2. Il faut réaliser une béchamel sans grumeaux et pas trop ferme, car la finalisation au four va encore faire évaporer une partie de l’eau contenu dans la béchamel et si votre béchamel est trop épaisse à la base, la sauce qui entoure le chicon sera trop ferme et beaucoup moins lisse.
INGREDIENTS (3P)
6-7 CHICONS DE PLEINE TERRE DE BRUXELLES
6-7 TRANCHES DE JAMBON CUIT (tranches assez grandes mais fines, pour bien enrouler les chicons dedans)
BEURRE 75 G + 30 G pour cuire les chicons
FARINE 64 G
GRUYERE OU EMMENTHAL 175 G + 100 G
65 CL DE LAIT ENTIER
SEL, POIVRE, MUSCADE
1/2 CITRON
30 G D’EAU POUR LA CUISSON DES CHICONS
UNE PINCEE DE SUCRE
10 CL CREME LIQUIDE
UN TOUT PETIT FILET DE SIROP D’ERABLE
PREPARATION
Laver les chicons et découper une très fine tranche à la base en évitant que des feuilles se détachent. Inciser la base en croix afin de favoriser la cuisson. Personnellement je n’enlève pas le coeur plus dur à la base. Avec des bons chicons de pleine terre, l’amertume est mieux répartie dans l’entièreté du chicon et la base en est moins amère.
Précuire les chicons dans 30 g d’eau citronnée avec 30 grammes de beurre, 1 pincée de sel, du poivre et de sucre pour ceux qui préfèrent plus de douceur. Si vous aimez vous pouvez aussi y ajouter un rien de muscade, voir une gousse d’ail. Placer une feuille de papier de cuisson au contact.
Couvrir et laisser cuire à feu doux pendant environ 45 min à 1 heure (tout dépend de l’épaisseur des chicons), en les retournant de temps en temps. Il faut qu’un maximum d’eau soit sorti des chicons afin que ceux-ci ne lâchent plus d’eau dans la sauce après.

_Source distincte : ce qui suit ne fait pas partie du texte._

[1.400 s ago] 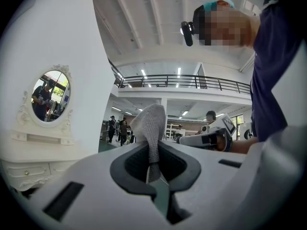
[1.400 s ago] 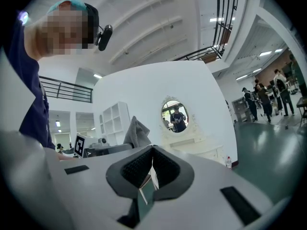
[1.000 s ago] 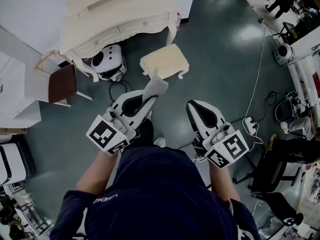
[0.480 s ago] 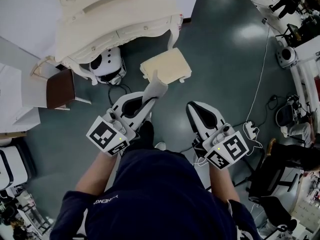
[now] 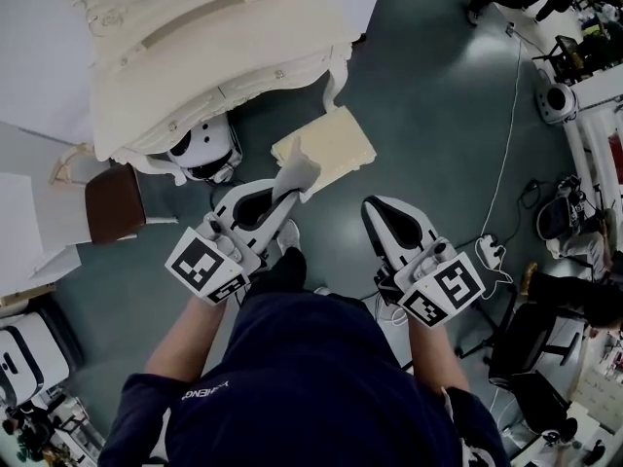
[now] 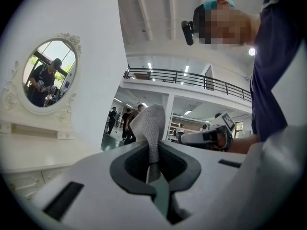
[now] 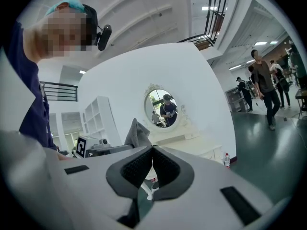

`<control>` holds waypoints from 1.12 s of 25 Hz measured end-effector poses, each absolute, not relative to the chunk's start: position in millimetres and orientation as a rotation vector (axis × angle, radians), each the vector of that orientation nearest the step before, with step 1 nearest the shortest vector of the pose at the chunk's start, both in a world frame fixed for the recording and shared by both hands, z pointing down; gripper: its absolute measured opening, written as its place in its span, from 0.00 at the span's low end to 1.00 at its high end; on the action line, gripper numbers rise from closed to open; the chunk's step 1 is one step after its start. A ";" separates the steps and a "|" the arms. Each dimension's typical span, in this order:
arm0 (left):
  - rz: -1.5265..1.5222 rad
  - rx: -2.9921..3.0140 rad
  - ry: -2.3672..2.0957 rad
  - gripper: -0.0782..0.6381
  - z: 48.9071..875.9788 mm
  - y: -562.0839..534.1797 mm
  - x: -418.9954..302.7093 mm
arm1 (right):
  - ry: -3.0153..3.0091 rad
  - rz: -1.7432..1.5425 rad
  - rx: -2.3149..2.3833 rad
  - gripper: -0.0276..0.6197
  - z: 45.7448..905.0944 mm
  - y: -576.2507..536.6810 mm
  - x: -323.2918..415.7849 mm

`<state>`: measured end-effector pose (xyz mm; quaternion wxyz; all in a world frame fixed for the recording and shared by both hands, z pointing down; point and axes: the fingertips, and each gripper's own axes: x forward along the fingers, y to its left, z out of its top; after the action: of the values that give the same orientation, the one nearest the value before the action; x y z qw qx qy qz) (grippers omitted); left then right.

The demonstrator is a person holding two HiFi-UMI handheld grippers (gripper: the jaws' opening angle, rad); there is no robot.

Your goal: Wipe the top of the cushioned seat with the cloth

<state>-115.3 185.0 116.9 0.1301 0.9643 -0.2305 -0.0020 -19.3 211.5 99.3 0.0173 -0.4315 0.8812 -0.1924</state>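
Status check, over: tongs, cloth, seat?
Left tongs shut on cloth. Right tongs shut, empty. Cushioned seat ahead on floor, cloth held up, not on it. Dressing table close behind seat.

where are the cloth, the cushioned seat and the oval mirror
cloth (image 6: pixel 151 126), left gripper view, on the bunched upper end that sticks up
cushioned seat (image 5: pixel 341 144), head view, on the middle of its cream top
oval mirror (image 6: pixel 48 73), left gripper view, on the middle of the glass
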 end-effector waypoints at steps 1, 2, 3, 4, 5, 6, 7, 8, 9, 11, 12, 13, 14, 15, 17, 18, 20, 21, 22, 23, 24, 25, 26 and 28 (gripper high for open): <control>0.000 2.800 -0.661 0.14 118.8 172.9 -118.0 | 2.737 -0.608 -1.349 0.08 101.6 198.9 -21.7; 0.007 2.798 -0.653 0.14 120.9 161.4 -120.3 | 2.735 -0.620 -1.357 0.08 104.2 187.4 -23.4; 0.015 2.796 -0.645 0.14 122.9 150.9 -122.0 | 2.732 -0.633 -1.367 0.08 106.7 177.3 -24.2; 0.022 2.793 -0.637 0.14 124.9 141.2 -123.3 | 2.727 -0.648 -1.376 0.08 108.8 168.3 -24.5; 0.031 2.791 -0.629 0.14 127.0 132.0 -124.5 | 2.721 -0.662 -1.386 0.08 110.6 159.8 -24.6; 0.039 2.789 -0.622 0.14 129.3 123.0 -125.7 | 2.715 -0.675 -1.395 0.08 112.3 151.6 -24.8; 0.047 2.787 -0.615 0.14 132.1 113.9 -127.2 | 2.710 -0.685 -1.403 0.08 114.1 143.3 -25.4; 0.055 2.784 -0.609 0.14 135.4 104.9 -128.9 | 2.708 -0.692 -1.411 0.08 116.2 135.2 -26.4; 0.062 2.781 -0.604 0.14 139.0 96.4 -130.7 | 2.707 -0.697 -1.418 0.08 118.6 127.5 -27.5; 0.073 2.775 -0.595 0.14 146.8 81.5 -133.1 | 2.705 -0.713 -1.433 0.08 124.4 114.4 -28.7; 0.077 2.770 -0.592 0.14 150.8 75.1 -133.5 | 2.703 -0.725 -1.440 0.08 128.1 109.2 -28.5; 0.081 2.764 -0.590 0.14 154.9 69.3 -133.2 | 2.702 -0.740 -1.446 0.08 132.2 104.7 -27.9; 0.085 2.758 -0.590 0.14 159.1 64.0 -132.5 | 2.700 -0.756 -1.450 0.08 136.7 100.6 -27.1; 0.089 2.750 -0.591 0.14 163.3 59.1 -131.5 | 2.700 -0.772 -1.451 0.08 141.2 96.7 -26.2; 0.100 2.735 -0.596 0.14 172.1 50.7 -129.3 | 2.700 -0.806 -1.446 0.08 149.9 89.1 -24.5; 0.106 2.726 -0.601 0.14 176.8 46.9 -128.0 | 2.700 -0.820 -1.441 0.08 154.0 85.3 -23.7; 0.122 2.709 -0.613 0.14 187.7 40.8 -125.1 | 2.706 -0.844 -1.426 0.08 162.9 77.9 -22.0; 0.132 2.700 -0.621 0.14 193.8 38.0 -123.4 | 2.712 -0.853 -1.416 0.08 167.8 74.0 -20.8; 0.141 2.691 -0.631 0.14 200.1 35.1 -121.4 | 2.719 -0.860 -1.405 0.08 172.8 69.9 -19.4; 0.149 2.682 -0.642 0.14 206.5 32.0 -119.2 | 2.727 -0.866 -1.393 0.08 177.8 65.4 -17.6; 0.158 2.674 -0.655 0.14 213.0 28.8 -116.6 | 2.737 -0.871 -1.379 0.08 182.8 60.9 -15.5; 0.169 2.666 -0.672 0.14 220.1 25.3 -113.7 | 2.751 -0.875 -1.364 0.08 188.2 56.3 -13.1; 0.182 2.658 -0.693 0.14 228.3 21.6 -110.8 | 2.768 -0.880 -1.349 0.08 194.5 51.6 -10.3; 0.215 2.635 -0.742 0.14 249.0 13.7 -105.5 | 2.800 -0.904 -1.316 0.08 210.3 42.7 -3.9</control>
<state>-105.5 13.7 249.0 0.1967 0.9409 -0.2649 0.0767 -3.9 42.7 210.3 -0.0405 -0.4079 0.8680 -0.2801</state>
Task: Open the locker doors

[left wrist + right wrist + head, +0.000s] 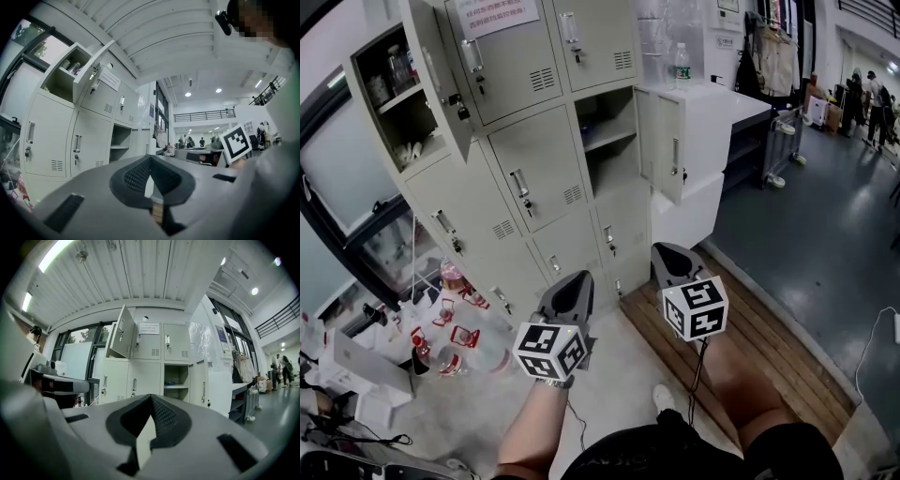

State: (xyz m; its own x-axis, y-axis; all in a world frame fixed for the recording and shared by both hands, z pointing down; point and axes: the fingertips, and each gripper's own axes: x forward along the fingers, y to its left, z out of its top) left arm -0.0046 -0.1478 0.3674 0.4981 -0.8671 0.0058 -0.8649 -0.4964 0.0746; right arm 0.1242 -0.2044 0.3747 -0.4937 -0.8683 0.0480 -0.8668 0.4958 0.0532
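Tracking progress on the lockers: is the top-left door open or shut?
Open. The top-left door stands angled outward, and a shelf with bottles shows inside.

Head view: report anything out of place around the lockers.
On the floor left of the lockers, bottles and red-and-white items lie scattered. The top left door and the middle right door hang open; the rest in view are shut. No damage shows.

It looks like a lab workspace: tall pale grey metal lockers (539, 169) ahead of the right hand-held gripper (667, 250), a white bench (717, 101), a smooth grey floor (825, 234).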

Récupérer la majeure partie du jus de cuisson encore présent dans la sauteuse et le réserver.
Ensuite, bien laisser caraméliser les chicons dans le fond de jus de cuisson, le goût n’en sera que meilleur. On peut, si on aime bien, ajouter un tout petit filet de sirop d’érable dans la sauteuse pour accentuer la caramélisation. Saler, poivrer et muscader encore.
Bien laisser égoutter les chicons dans une passoire pendant minimum 30 minutes, en récupérant le jus de cuisson qui s’écoule. Y ajouter le jus déjà réservé. J’insiste sur ce point, car c’est un des points clefs de la réussite de ce plat. Presser même un peu sur les chicons.

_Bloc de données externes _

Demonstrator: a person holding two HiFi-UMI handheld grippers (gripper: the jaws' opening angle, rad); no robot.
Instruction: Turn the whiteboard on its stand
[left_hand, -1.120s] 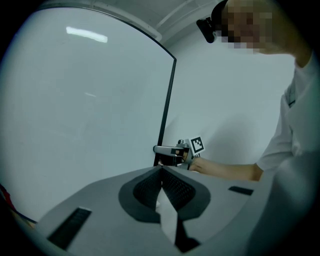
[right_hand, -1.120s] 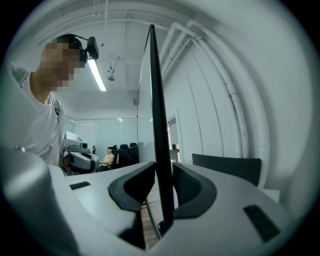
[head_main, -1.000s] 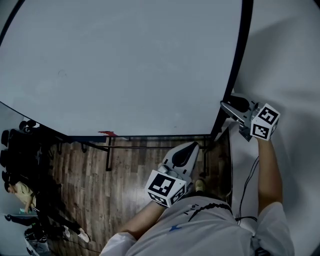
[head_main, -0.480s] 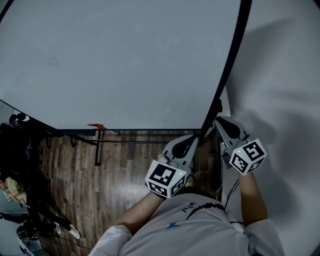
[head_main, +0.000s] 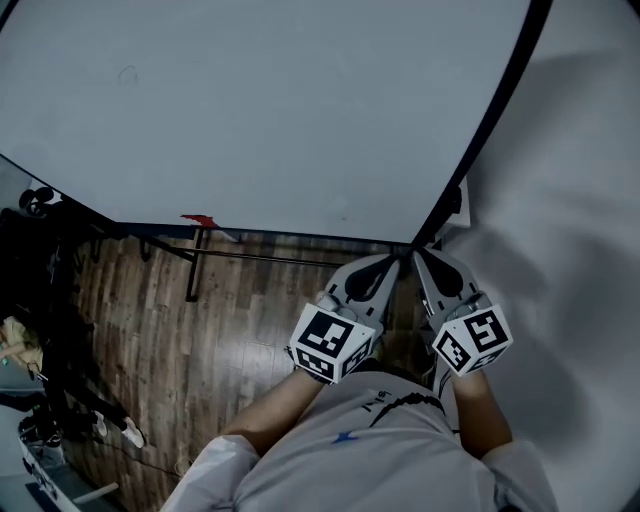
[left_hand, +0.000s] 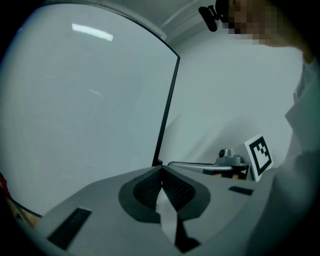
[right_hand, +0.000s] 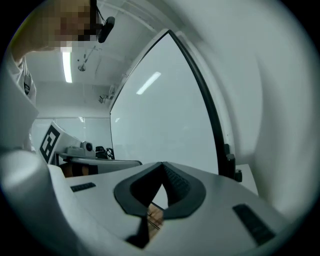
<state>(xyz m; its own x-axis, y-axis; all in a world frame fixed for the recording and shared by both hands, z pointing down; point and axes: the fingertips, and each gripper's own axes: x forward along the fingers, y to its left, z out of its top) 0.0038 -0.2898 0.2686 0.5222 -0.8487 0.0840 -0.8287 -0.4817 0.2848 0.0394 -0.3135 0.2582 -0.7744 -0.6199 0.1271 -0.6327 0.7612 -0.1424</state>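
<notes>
The whiteboard (head_main: 260, 110) fills the upper head view, its black frame edge (head_main: 480, 130) slanting down to the lower right corner. Both grippers sit side by side just below that corner, tips pointing up at it. My left gripper (head_main: 392, 262) is shut with nothing between its pads (left_hand: 150, 187). My right gripper (head_main: 420, 256) is shut too, also empty. In the left gripper view the board (left_hand: 85, 100) and its frame edge (left_hand: 167, 110) rise beyond the shut tips (left_hand: 161, 168). The right gripper view shows the board (right_hand: 165, 115), its frame (right_hand: 207, 110) and the shut tips (right_hand: 162, 164).
Black stand legs (head_main: 195, 265) and a crossbar run under the board over a wooden floor (head_main: 200, 340). A small red piece (head_main: 200, 220) sits at the board's lower edge. Dark clutter (head_main: 40, 330) lies at the far left. A white wall (head_main: 580, 250) stands right.
My right gripper left the board's right edge, came down and left beside the left gripper, and its jaws closed. The left gripper barely moved.
</notes>
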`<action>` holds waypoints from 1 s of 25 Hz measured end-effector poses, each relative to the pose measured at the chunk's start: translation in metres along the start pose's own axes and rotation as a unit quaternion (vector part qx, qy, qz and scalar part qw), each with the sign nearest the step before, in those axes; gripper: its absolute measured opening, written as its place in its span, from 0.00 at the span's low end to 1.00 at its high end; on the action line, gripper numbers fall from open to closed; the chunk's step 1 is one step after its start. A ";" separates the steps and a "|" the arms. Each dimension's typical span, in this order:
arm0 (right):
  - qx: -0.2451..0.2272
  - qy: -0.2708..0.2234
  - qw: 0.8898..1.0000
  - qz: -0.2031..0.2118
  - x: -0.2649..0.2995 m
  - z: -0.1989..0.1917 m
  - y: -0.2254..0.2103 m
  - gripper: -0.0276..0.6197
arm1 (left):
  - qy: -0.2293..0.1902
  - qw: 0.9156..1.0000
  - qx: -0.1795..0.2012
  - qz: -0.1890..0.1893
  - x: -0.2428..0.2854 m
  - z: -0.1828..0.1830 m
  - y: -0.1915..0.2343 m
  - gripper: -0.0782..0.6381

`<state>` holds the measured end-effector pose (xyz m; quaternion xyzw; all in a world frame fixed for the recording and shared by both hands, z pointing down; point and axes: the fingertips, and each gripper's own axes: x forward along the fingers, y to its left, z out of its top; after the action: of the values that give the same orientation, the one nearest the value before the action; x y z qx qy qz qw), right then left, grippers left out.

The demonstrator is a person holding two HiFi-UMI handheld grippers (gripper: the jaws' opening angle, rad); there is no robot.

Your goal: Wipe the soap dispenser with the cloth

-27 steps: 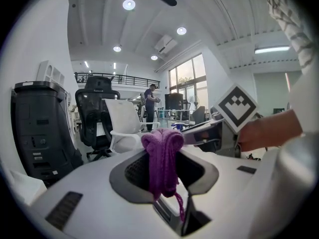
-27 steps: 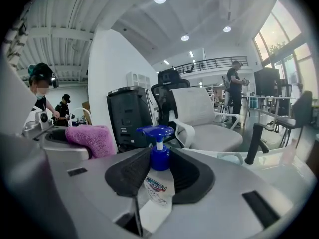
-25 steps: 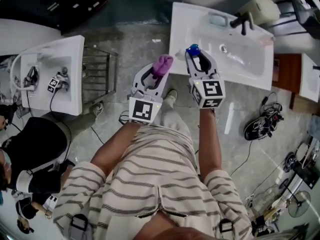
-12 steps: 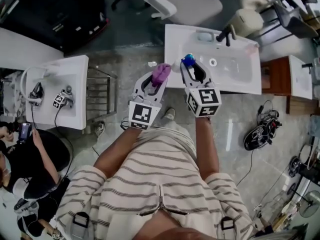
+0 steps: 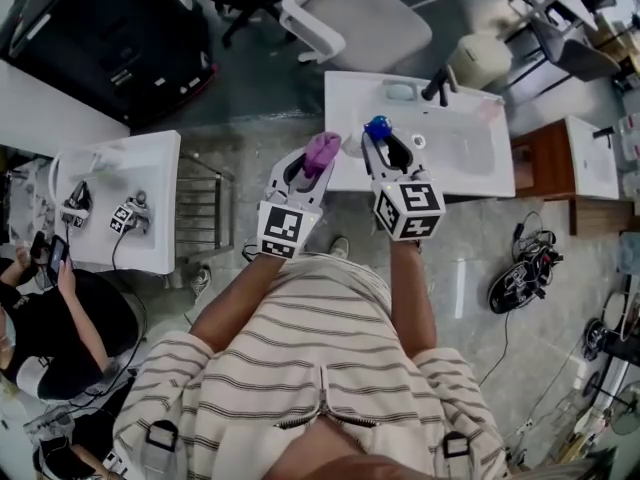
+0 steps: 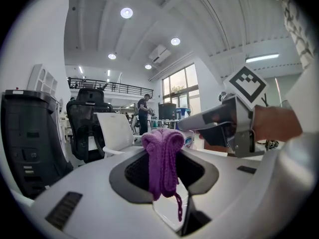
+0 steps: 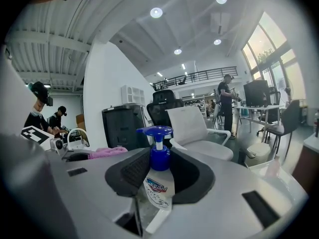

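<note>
Two grips set for wiping: left gripper (image 5: pixel 316 162) clamped on purple cloth (image 6: pixel 163 156), right gripper (image 5: pixel 384 148) clamped on soap dispenser (image 7: pixel 159 179), held side by side.

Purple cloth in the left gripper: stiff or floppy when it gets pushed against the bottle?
Likely floppy: the cloth bunches in the left gripper and droops, with a loose strand hanging below. Its knit looks soft and probably light, so it should squash rather than push back. Coarse texture suggests it won't slip easily.
</note>
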<state>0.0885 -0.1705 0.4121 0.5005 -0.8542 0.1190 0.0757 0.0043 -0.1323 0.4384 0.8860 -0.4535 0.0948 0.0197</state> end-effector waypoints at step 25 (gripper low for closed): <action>-0.012 0.003 1.000 -0.010 0.001 0.010 0.021 0.25 | -0.015 0.998 0.007 -0.054 0.002 0.004 -0.025 0.29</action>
<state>0.0696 -0.1638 0.4004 0.5077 -0.8503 0.1093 0.0853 0.0262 -0.1195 0.4361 0.9105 -0.4047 0.0839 0.0119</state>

Rouler ensuite les chicons dans le jambon.
Faire un roux blanc: mettre le beurre sur le feu et faire fondre. Hors du feu, rajouter la farine et bien mélanger. Remettre sur le feu jusqu’à ce que le tout mousse. Ceci pendant +- 5 minutes. Attention, cela ne peut pas colorer (quand il n’y a plus de bulles d’air il faut arrêter car le roux va alors accrocher et brûler). Hors du feu, rajouter le lait petit à petit et remettre sur le feu. Cuire quelques minutes en fouettant tout le temps, mais pas trop longtemps car la sauce va encore épaissir dans le four. Il ne faut surtout pas de grumeaux. Saler, poivrer et mettre de la muscade. Ajouter 4-5 c à s de jus de cuisson réservé.
Ajouter 175 g de fromage dans la béchamel, le faire fondre sur le feu afin de bien lier la sauce, puis ajouter la crème. Si la Mornay vous semble trop épaisse, y ajouter un filet de lait.
Verser un peu de cette sauce Mornay dans le fond du plat. Y déposer les chicons roulés dans le jambon. Verser le reste de sauce dessus en la laissant glisser entre les roulades de chicon et en recouvrant bien le tout. Répartir le reste de fromage au-dessus de la préparation.
Mettre 9 minutes au four à 200°C en plaçant la grille proche du grill.
Mettre le four en position grill.
Passer 8 minutes (ou plus) sous le grill pour avoir une belle croûte.